* _Exercise description_: Once you reach the end of the data, transcribe all of it exactly.

..............................

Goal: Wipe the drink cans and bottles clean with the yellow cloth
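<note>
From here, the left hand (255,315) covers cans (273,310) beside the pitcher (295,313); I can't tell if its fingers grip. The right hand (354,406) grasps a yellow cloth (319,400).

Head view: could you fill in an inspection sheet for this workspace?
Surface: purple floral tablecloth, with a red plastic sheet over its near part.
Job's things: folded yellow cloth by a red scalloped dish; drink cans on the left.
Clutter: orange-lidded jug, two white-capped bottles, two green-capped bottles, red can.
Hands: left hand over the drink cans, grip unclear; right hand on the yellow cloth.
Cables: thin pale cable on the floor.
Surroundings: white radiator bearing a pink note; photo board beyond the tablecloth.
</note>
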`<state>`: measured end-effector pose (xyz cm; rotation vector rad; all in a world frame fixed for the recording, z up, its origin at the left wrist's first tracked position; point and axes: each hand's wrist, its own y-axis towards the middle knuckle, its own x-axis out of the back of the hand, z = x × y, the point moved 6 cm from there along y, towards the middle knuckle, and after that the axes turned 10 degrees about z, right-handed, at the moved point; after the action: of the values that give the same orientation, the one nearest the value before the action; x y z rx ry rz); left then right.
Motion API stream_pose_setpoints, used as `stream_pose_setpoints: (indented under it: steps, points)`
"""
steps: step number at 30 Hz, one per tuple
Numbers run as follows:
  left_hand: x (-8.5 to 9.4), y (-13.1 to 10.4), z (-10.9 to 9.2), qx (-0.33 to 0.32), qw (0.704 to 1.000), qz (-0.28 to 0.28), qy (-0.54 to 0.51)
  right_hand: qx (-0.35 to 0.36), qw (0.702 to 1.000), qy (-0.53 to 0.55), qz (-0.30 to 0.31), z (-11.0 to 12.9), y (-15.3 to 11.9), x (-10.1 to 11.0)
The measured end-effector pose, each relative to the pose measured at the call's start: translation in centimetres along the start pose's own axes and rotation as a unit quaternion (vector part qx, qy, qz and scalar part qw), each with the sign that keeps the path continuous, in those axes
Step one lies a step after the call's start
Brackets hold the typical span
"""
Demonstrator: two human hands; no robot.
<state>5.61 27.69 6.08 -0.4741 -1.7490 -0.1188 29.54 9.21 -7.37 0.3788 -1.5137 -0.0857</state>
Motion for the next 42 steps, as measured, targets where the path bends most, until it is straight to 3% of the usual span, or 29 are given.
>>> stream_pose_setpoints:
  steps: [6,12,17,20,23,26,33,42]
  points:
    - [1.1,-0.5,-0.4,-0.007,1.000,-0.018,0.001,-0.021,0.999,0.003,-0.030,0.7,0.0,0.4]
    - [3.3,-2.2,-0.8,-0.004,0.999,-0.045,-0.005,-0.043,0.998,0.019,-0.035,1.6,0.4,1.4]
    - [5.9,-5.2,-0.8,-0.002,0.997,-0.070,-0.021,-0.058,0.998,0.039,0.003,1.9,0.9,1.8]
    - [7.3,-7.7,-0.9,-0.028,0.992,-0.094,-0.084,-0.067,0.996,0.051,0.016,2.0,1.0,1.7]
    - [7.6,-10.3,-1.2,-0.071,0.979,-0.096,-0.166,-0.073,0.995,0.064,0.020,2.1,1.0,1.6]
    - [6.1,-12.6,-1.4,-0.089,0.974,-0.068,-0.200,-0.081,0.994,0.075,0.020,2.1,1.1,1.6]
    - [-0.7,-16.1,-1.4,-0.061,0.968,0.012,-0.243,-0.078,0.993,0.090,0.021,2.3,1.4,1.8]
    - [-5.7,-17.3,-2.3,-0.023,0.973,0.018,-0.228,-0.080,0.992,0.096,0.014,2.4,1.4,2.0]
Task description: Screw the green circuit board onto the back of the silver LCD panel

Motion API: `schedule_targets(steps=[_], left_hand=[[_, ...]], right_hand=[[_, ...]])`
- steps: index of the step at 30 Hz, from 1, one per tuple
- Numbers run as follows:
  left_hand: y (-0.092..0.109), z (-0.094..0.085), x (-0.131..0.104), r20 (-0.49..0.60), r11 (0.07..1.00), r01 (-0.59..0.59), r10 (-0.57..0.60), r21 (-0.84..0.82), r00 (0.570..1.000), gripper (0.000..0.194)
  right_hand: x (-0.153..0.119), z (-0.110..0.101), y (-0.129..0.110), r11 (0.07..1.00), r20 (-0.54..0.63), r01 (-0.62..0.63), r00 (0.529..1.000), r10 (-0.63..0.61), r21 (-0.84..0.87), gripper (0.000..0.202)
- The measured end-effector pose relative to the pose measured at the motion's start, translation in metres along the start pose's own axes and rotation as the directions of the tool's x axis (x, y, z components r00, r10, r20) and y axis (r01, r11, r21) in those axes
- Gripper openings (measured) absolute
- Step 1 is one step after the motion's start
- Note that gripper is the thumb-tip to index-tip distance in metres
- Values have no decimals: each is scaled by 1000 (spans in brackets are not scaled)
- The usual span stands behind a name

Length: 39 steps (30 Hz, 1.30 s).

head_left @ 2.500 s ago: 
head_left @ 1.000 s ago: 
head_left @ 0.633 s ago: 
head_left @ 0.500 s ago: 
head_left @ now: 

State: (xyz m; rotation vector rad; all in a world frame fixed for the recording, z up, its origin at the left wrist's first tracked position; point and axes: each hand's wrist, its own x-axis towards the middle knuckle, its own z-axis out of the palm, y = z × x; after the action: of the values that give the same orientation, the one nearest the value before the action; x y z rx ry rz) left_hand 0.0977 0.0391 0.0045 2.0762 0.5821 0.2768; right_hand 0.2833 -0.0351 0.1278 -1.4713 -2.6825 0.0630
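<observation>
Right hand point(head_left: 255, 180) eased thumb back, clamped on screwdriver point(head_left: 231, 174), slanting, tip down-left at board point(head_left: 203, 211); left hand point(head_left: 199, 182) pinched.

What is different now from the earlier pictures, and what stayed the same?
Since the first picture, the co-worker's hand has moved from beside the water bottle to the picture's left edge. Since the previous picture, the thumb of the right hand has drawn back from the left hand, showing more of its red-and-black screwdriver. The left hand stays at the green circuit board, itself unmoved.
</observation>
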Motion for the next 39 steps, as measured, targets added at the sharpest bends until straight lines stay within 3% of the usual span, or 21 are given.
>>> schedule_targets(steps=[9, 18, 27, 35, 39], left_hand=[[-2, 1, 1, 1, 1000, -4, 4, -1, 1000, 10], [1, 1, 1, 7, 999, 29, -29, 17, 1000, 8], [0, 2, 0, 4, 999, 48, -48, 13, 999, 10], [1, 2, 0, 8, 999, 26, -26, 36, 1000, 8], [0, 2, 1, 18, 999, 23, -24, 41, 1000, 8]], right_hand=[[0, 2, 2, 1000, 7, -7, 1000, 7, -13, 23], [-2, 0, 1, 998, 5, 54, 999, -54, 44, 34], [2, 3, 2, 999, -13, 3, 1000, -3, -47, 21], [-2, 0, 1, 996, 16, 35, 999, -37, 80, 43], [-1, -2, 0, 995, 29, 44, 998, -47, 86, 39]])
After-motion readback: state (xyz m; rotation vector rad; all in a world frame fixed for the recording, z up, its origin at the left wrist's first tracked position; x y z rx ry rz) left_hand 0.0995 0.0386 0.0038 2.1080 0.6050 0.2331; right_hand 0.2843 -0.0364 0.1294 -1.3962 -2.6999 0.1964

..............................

* _Solution to the problem_:
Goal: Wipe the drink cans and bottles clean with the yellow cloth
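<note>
From here, the left hand (255,315) covers cans (273,310) beside the pitcher (295,313); I can't tell if its fingers grip. The right hand (354,406) grasps a yellow cloth (319,400).

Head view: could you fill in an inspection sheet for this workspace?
Surface: purple floral tablecloth, with a red plastic sheet over its near part.
Job's things: folded yellow cloth by a red scalloped dish; drink cans on the left.
Clutter: orange-lidded jug, two white-capped bottles, two green-capped bottles, red can.
Hands: left hand over the drink cans, grip unclear; right hand on the yellow cloth.
Cables: thin pale cable on the floor.
Surroundings: white radiator bearing a pink note; photo board beyond the tablecloth.
</note>
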`<state>`: measured end-effector pose (xyz cm; rotation vector rad; all in a world frame fixed for the recording, z up, its origin at the left wrist's first tracked position; point and axes: each hand's wrist, its own y-axis towards the middle knuckle, its own x-axis out of the back of the hand, z = x × y, the point moved 6 cm from there along y, towards the middle knuckle, and after that the axes turned 10 degrees about z, right-handed, at the moved point; after the action: of the values that give the same orientation, the one nearest the value before the action; x y z rx ry rz); left then right.
Motion API stream_pose_setpoints, used as `stream_pose_setpoints: (indented under it: steps, points)`
"""
steps: step number at 30 Hz, one per tuple
Numbers run as follows:
  left_hand: x (-8.5 to 9.4), y (-13.1 to 10.4), z (-10.9 to 9.2), qx (-0.33 to 0.32), qw (0.704 to 1.000), qz (-0.28 to 0.28), qy (-0.54 to 0.51)
  right_hand: qx (-0.35 to 0.36), qw (0.702 to 1.000), qy (-0.53 to 0.55), qz (-0.30 to 0.31), z (-11.0 to 12.9), y (-15.3 to 11.9), x (-10.1 to 11.0)
The measured end-effector pose, each relative to the pose measured at the call's start: translation in centimetres along the start pose's own axes and rotation as a unit quaternion (vector part qx, qy, qz and scalar part qw), each with the sign that keeps the path continuous, in those axes
Step one lies a step after the call's start
Brackets hold the typical span
"""
Demonstrator: two human hands; no robot.
<state>5.61 27.69 6.08 -0.4741 -1.7490 -0.1188 29.54 9.21 -7.37 0.3788 -1.5137 -0.0857</state>
Motion for the next 42 steps, as measured, targets where the path bends most, until it is straight to 3% of the usual span, or 29 are given.
>>> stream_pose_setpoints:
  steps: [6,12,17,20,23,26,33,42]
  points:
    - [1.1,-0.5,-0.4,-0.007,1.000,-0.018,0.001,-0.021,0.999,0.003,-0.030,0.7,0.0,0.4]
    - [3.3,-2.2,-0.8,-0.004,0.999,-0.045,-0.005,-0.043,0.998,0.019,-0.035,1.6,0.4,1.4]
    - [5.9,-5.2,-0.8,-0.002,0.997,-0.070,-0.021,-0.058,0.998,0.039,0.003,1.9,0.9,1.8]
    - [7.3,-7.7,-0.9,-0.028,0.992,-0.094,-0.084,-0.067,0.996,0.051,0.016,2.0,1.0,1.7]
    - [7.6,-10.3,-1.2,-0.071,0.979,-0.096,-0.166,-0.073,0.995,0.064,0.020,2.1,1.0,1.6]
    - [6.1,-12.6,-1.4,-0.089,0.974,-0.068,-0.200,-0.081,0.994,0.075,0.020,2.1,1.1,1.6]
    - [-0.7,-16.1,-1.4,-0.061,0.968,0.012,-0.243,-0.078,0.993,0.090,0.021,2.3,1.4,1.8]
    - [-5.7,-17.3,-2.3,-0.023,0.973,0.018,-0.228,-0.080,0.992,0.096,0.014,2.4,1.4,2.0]
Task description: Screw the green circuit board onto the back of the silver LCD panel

Motion API: `schedule_targets(steps=[_], left_hand=[[_, ...]], right_hand=[[_, ...]])`
- steps: index of the step at 30 Hz, from 1, one per tuple
- Numbers run as follows:
  left_hand: y (-0.092..0.109), z (-0.094..0.085), x (-0.131..0.104), r20 (-0.49..0.60), r11 (0.07..1.00), r01 (-0.59..0.59), r10 (-0.57..0.60), r21 (-0.84..0.82), r00 (0.570..1.000), gripper (0.000..0.194)
  right_hand: x (-0.153..0.119), z (-0.110..0.101), y (-0.129..0.110), r11 (0.07..1.00), r20 (-0.54..0.63), r01 (-0.62..0.63), r00 (0.529..1.000), r10 (-0.63..0.61), r21 (-0.84..0.87), gripper (0.000..0.202)
- The measured end-effector pose relative to the pose measured at the motion's start, translation in metres along the start pose's own axes and rotation as the directions of the tool's x axis (x, y, z components r00, r10, r20) and y axis (r01, r11, r21) in those axes
- Gripper openings (measured) absolute
- Step 1 is one step after the motion's start
- Note that gripper is the thumb-tip to index-tip distance in metres
- Values have no decimals: each is scaled by 1000 (spans in brackets are not scaled)
- The usual span stands behind a name

Length: 39 steps (30 Hz, 1.30 s).

head_left @ 2.500 s ago: 
head_left @ 1.000 s ago: 
head_left @ 0.633 s ago: 
head_left @ 0.500 s ago: 
head_left @ now: 

State: (xyz m; rotation vector rad; all in a world frame fixed for the recording, z up, its origin at the left wrist's first tracked position; point and axes: each hand's wrist, its own x-axis towards the middle knuckle, its own z-axis out of the palm, y = z × x; after the action: of the values that give the same orientation, the one nearest the value before the action; x y z rx ry rz) left_hand 0.0977 0.0391 0.0045 2.0762 0.5821 0.2768; right_hand 0.2833 -0.0351 0.1278 -1.4713 -2.6825 0.0630
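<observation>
Right hand point(head_left: 255, 180) eased thumb back, clamped on screwdriver point(head_left: 231, 174), slanting, tip down-left at board point(head_left: 203, 211); left hand point(head_left: 199, 182) pinched.

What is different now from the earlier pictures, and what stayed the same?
Since the first picture, the co-worker's hand has moved from beside the water bottle to the picture's left edge. Since the previous picture, the thumb of the right hand has drawn back from the left hand, showing more of its red-and-black screwdriver. The left hand stays at the green circuit board, itself unmoved.
</observation>
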Motion for the next 39 steps, as measured, targets added at the sharpest bends until straight lines stay within 3% of the usual span, or 21 are given.
>>> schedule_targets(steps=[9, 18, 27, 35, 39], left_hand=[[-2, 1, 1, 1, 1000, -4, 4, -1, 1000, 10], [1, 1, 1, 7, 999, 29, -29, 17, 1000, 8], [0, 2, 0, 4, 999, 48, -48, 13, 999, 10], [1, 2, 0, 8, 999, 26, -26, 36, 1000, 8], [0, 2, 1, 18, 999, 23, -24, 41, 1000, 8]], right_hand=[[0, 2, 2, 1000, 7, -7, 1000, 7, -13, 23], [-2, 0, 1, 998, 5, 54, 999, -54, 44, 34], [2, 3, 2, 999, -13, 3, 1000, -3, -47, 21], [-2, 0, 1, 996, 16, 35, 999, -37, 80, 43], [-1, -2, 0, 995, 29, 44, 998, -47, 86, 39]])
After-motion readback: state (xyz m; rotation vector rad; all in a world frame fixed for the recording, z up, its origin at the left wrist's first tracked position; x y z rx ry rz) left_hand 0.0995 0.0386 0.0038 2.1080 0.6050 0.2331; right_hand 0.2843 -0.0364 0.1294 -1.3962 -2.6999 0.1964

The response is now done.